Pendidikan yang mahal ini pula yang kemudian menjadikan adanya kesan kastanisasi pendidikan.
Akar permasalahan
Daya beli masyarakat memang masih rendah, apalagi pertumbuhan ekonomi di tingkat akar rumput. Pertumbuhan ekonomi pun secara mikro belum beranjak secara signifikan.
Lemahnya kemampuan ekonomi masyarakat memaksa mereka membuat keputusan yang dilematis antara belanja pendidikan dan belanja bertahan hidup. Pilihan jatuh pada belanja bertahan hidup karena tidak dapat ditunda, sedangkan pendidikan masih dapat ditunda sampai mereka mempunyai dana cukup.
Di sisi lain, bagi mereka yang mampu, pendidikan tak jadi masalah, bahkan menjadi salah satu agenda belanja yang sangat menarik. Mereka dapat memilih sekolah atau perguruan tinggi yang sesuai minatnya sehingga memperoleh manfaat maksimal dari pendidikan yang ditempuh.
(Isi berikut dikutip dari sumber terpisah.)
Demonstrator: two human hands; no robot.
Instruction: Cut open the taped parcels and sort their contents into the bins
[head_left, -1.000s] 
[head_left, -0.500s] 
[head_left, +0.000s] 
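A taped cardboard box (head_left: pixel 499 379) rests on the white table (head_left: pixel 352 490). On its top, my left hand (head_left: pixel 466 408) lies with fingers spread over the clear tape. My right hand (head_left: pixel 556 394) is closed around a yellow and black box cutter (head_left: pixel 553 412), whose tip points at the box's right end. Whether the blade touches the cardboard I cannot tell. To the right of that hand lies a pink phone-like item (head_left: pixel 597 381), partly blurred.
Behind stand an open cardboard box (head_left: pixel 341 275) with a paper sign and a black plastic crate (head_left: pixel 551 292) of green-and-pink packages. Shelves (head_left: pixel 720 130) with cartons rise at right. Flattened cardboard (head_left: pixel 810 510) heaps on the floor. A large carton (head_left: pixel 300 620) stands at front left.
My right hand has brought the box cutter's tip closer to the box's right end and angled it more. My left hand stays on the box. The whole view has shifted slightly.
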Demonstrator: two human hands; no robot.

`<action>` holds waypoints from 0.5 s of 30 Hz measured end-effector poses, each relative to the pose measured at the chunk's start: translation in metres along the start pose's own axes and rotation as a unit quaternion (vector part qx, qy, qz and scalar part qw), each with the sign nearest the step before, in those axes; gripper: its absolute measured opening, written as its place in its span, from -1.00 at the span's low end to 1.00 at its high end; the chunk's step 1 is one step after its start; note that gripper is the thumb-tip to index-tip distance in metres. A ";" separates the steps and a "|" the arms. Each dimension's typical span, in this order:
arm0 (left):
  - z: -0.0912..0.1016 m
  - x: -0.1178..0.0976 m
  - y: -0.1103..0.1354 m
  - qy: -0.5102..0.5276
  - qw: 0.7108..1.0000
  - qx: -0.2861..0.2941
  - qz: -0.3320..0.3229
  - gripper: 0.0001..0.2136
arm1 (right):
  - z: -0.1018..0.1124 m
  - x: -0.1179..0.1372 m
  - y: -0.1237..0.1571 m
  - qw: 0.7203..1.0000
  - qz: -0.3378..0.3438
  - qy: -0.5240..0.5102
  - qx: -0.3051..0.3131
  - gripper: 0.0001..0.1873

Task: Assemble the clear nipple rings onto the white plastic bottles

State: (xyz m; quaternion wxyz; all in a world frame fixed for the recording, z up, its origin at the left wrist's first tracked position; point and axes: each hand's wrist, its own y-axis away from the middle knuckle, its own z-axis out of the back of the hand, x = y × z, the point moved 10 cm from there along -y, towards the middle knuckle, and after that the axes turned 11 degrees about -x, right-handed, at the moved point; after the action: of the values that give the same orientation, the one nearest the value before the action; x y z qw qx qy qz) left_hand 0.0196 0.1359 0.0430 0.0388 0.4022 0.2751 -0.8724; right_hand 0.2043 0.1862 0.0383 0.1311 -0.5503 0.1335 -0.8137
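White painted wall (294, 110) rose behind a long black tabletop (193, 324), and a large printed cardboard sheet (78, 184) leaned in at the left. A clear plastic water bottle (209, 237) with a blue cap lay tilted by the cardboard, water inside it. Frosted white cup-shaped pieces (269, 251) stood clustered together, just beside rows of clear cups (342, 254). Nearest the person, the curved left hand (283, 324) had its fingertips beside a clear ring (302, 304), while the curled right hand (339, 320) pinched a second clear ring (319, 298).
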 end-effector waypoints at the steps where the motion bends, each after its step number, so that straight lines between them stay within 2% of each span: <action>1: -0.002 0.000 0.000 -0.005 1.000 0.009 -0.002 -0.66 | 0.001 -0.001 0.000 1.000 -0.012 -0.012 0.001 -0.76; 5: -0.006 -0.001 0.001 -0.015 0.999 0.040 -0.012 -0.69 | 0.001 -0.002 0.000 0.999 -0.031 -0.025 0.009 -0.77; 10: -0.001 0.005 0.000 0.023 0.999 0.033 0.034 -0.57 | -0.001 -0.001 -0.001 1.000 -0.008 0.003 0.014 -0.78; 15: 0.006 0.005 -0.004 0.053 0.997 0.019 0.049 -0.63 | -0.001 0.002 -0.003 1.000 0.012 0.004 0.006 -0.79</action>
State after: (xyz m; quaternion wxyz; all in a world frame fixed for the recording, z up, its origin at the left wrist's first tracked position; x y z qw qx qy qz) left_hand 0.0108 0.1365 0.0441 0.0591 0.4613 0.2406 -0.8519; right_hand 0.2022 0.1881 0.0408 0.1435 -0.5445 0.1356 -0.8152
Tampak jelas disparitas akses pendidikan yang semakin lebar antara kedua kelompok tersebut. Gejala ini akan terus memburuk karena pertumbuhan ekonomi kita cenderung berpihak kepada yang mampu. Kesenjangan akses pendidikan akan berdampak pada kesenjangan sosial, dan bila terlalu lebar, kesenjangan tersebut dapat menimbulkan revolusi sosial.
Kita tentu tidak ingin terjadi revolusi sosial di negara tercinta ini. Apalagi, kita sadari bahwa bangsa ini adalah bangsa yang besar dan beradab, yang dilandasi semangat Bhinneka Tunggal Ika. Adapun kunci untuk mengatasi masalah kesenjangan adalah melalui pendidikan.
Oleh karena itu, pendidikan kita harus direformasi agar setiap anggota masyarakat punya peluang dan kesempatan serta akses yang sama untuk berkarya. Memang terkesan ironis apabila pendidikan kita selama ini menciptakan kesenjangan. Padahal, seharusnya pendidikan justru menghilangkan atau meminimalkannya.
Solusi strategis
Suatu reformasi strategis diperlukan dalam rangka dekastanisasi pendidikan. Suatu reformasi yang sifatnya menyeluruh, tidak hanya di tingkat pendidikan tinggi, tetapi harus dimulai dari tingkat pendidikan dasar, bahkan bila perlu dari tingkat pendidikan usia dini.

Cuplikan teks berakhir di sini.